→ Given material:
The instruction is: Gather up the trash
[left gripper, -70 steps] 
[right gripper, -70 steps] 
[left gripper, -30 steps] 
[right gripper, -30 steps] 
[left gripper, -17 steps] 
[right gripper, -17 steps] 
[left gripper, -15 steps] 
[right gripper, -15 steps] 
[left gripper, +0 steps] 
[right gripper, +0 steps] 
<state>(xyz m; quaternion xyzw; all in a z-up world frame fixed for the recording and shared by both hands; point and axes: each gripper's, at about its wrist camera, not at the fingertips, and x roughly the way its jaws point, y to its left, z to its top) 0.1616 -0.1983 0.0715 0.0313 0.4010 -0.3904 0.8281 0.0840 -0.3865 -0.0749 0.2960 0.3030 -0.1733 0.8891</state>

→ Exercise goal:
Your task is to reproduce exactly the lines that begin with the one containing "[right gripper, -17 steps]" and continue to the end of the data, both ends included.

→ Response area:
[right gripper, -17 steps] 
[left gripper, -15 steps] 
[right gripper, -15 steps] 
[left gripper, +0 steps] 
[right gripper, +0 steps] 
<state>(xyz m; quaternion xyzw; all in a z-up world frame fixed for the recording and shared by both hands; point and axes: each gripper's, at about its wrist camera, not at the fingertips, and x roughly the way its jaws point, y to its left, z to its top) 0.1616 -0.1983 0.0715 0.0313 0.4010 -0.3904 0.8281 0.0840 -0.3865 -0.0749 0.2960 0.3030 -0.1733 0.8891</state>

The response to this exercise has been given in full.